What the hell are you thinking?
Are you insane?
THIS IS NOT GOING TO WORK!!
The particular of “this” varies depending on what I’m doing at the time, but the underlying tension most certainly doesn’t. This internal conflict has come up with everything creative or new I’ve ever done — artwork, writing, teaching, business, building a Portfolio Life, and even science. I really don’t like that second narrative. It doesn’t feel good, and it’s not self-correcting. In other words, when I doubt that what I’m doing is good, I rarely feel compelled to produce something better. Instead, I end up producing nothing at all.
A while ago my wife sent me a quote by Ira Glass which has helped me immensely. It’s found a permanent place on my computer desktop, so I end up reading it at least once, and usually several times, each day. Everyone and their mother has posted this quote, but just in case you haven’t seen it, I’ll reproduce it here:
Nobody tells this to people who are beginners, I wish someone told me. All of us who do creative work, we get into it because we have good taste. But there is this gap. For the first couple years you make stuff, it’s just not that good. It’s trying to be good, it has potential, but it’s not. But your taste, the thing that got you into the game, is still killer. And your taste is why your work disappoints you. A lot of people never get past this phase, they quit. Most people I know who do interesting, creative work went through years of this. We know our work doesn’t have this special thing that we want it to have. We all go through this. And if you are just starting out or you are still in this phase, you gotta know its normal and the most important thing you can do is do a lot of work. Put yourself on a deadline so that every week you will finish one story. It is only by going through a volume of work that you will close that gap, and your work will be as good as your ambitions. And I took longer to figure out how to do this than anyone I’ve ever met. It’s gonna take awhile. It’s normal to take awhile. You’ve just gotta fight your way through.

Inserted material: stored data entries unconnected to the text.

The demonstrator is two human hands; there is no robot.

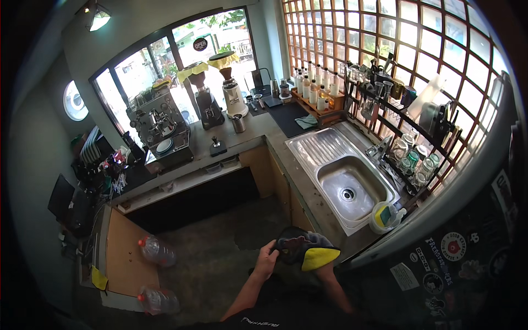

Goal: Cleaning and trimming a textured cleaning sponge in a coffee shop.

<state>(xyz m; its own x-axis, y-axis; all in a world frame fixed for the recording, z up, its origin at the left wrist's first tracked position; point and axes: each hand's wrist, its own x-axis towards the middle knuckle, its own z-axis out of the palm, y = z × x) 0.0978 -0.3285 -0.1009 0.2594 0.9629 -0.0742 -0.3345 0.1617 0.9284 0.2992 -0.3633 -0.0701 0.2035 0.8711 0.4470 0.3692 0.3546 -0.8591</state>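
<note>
Before my body, above the floor, is a dark grey fabric item (295, 243) with a bright yellow panel; a cloth or a cap, I cannot tell which. My left hand (266, 260) pinches its left edge between thumb and fingers. The fabric covers my right hand, and only the wrist and forearm (328, 276) show below the yellow part. Whether those hidden fingers grip it cannot be seen. Just beyond, to the right, a stainless steel sink (330, 173) with a ribbed drainboard is set into the counter.
A plastic tub (377, 225) with a sponge stands at the sink's near corner. Glass jars (416, 163) crowd the rack by the lattice window. Two large plastic bottles (159, 251) (159, 300) lie on the left. Coffee grinders (208, 107) and an espresso machine (159, 123) line the far counter.
</note>
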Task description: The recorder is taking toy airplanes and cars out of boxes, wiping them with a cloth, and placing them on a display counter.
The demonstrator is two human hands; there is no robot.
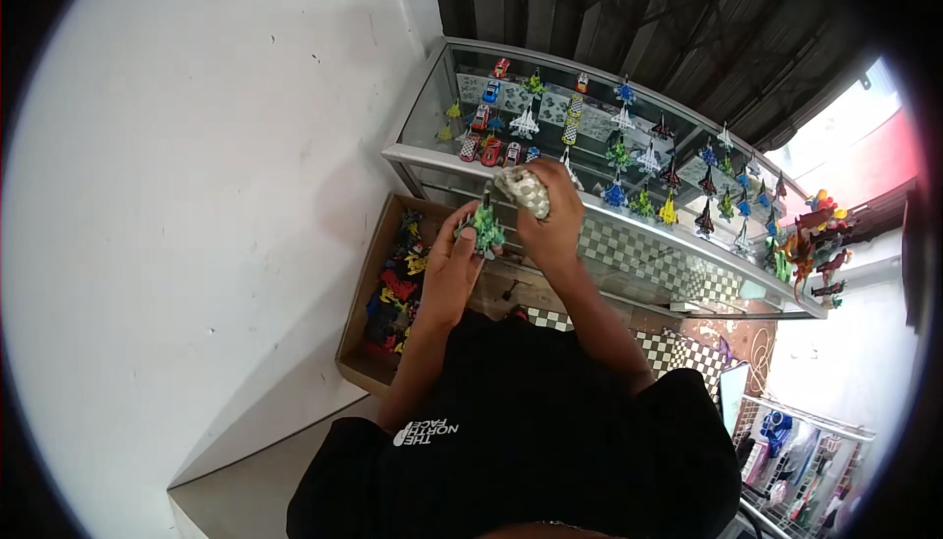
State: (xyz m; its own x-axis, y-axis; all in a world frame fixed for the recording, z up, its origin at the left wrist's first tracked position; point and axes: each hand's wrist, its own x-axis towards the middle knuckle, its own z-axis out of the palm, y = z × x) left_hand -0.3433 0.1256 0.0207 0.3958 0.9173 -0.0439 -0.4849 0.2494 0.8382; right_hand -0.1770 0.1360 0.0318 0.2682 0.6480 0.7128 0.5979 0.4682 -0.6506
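Observation:
A green camouflage toy fighter jet (485, 231) is held in my left hand (451, 263), with the thumb pressed on it and its nose pointing away from me. My right hand (556, 215) grips a bunched, pale checked cloth (529, 194) just beside the jet's nose. Whether the cloth touches the jet I cannot tell. Both hands are above the front edge of a glass display case (442, 160), whose top bears rows of toy jets and toy cars. A white toy jet (569, 167) stands on the glass, partly hidden behind my right hand.
Left of me, a cardboard box (362, 303) holds a jumble of colourful toys (398, 289). A white wall (221, 208) rises at the left. Toy dinosaurs (803, 248) crowd the case's right end. A wire rack (796, 458) with hanging goods stands at lower right.

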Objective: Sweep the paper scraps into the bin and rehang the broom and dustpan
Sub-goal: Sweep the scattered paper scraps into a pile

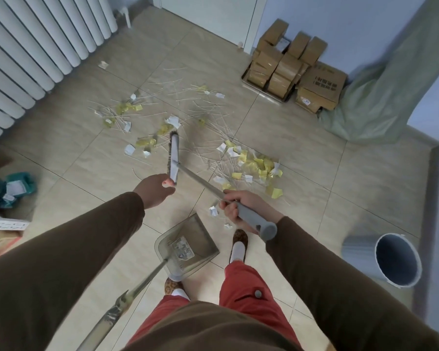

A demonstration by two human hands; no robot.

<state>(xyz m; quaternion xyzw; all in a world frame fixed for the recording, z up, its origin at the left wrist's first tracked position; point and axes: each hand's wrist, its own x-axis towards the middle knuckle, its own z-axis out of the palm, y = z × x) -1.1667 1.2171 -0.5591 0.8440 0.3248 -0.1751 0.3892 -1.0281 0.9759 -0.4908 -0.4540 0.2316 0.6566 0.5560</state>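
Observation:
Yellow and white paper scraps (256, 165) and thin white strips lie scattered over the tiled floor, with another cluster (124, 110) nearer the radiator. My right hand (235, 203) is shut on the grey grip of the broom handle (254, 219). The broom head (174, 158) is lifted and turned on edge in the middle of the scraps. My left hand (153, 190) pinches the near end of the broom head. The clear grey dustpan (188, 247) stands on the floor by my feet, held by neither hand, its long handle (127, 297) leaning to the lower left. The grey bin (390, 259) stands at the right.
A white radiator (36, 46) lines the left wall. Stacked cardboard boxes (289, 69) and a green sack (380, 97) fill the far right corner. A teal bag (8, 188) and a box (0, 236) sit at the left edge. A white door is straight ahead.

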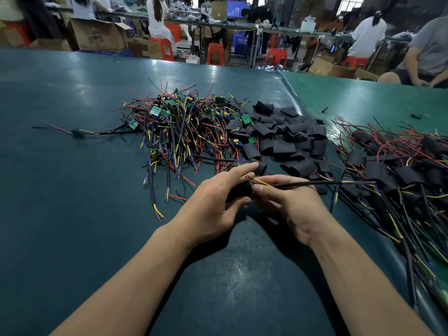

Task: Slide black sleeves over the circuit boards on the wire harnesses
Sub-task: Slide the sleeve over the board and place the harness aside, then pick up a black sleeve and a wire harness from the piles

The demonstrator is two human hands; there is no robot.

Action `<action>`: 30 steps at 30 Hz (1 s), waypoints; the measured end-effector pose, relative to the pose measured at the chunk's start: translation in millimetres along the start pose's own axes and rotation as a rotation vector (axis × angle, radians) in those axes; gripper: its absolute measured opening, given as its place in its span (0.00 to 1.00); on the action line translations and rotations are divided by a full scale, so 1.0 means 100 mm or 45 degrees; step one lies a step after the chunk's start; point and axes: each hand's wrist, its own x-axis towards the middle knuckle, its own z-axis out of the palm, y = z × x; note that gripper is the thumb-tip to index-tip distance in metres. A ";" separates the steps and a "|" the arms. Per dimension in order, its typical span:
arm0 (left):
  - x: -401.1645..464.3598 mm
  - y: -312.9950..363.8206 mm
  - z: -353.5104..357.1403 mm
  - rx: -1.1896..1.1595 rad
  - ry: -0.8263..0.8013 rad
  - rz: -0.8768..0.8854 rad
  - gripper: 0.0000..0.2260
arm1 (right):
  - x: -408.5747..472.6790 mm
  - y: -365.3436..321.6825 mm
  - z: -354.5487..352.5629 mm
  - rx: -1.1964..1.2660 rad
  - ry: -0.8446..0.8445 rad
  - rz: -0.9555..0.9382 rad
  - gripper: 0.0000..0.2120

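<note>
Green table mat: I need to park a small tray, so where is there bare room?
Bare green table mat lies left of the tangled pile of unsleeved wire harnesses and near, between the forearms. Crowded: loose black sleeves centre, sleeved harnesses right.

Printing is seen on the side of an open cardboard box (98, 36) at the upper left of the frame, standing upside down and too blurred to be read with certainty. Blue graphics are shown on a screen (237, 8) at the top centre, but no words or numbers can be made out. No other legible text is seen.
</note>
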 end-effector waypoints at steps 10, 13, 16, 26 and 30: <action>0.02 -0.04 -0.05 0.141 0.093 0.011 0.33 | 0.01 -0.02 0.01 0.062 0.095 -0.019 0.07; 0.03 -0.11 -0.11 0.307 0.224 -0.023 0.24 | 0.04 -0.02 -0.01 0.235 0.109 -0.021 0.11; 0.01 -0.12 -0.08 0.304 0.199 0.040 0.18 | 0.00 -0.01 0.03 0.134 0.005 0.084 0.14; 0.03 -0.18 -0.13 0.690 0.570 -0.321 0.17 | 0.07 -0.28 -0.31 0.835 0.725 -0.253 0.04; 0.01 -0.28 -0.24 0.879 0.492 -0.811 0.19 | 0.05 -0.30 -0.43 1.042 0.776 -0.208 0.04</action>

This is an immensely amazing quote, and I find that it gives me comfort when the self-critical parts get out of hand. “Yeah, this is crap. It does suck. But it has to. It’s the only way it will get better.” Maybe it’s ok that for every image I splash out here I have half a dozen half-finished files that I hate too much to even open, much less render. Maybe it’s ok that my book is a little bit repetitive and the jokes are only funny to me. Maybe its ok that the students find some of the lessons boring. Maybe, just maybe, if I keep going and keep working and keep trying the artwork/writing/educational experience I can imagine will burst forth.
Then again, maybe I’m just insane.
Insanity is relative. It depends on who has who locked in what cage.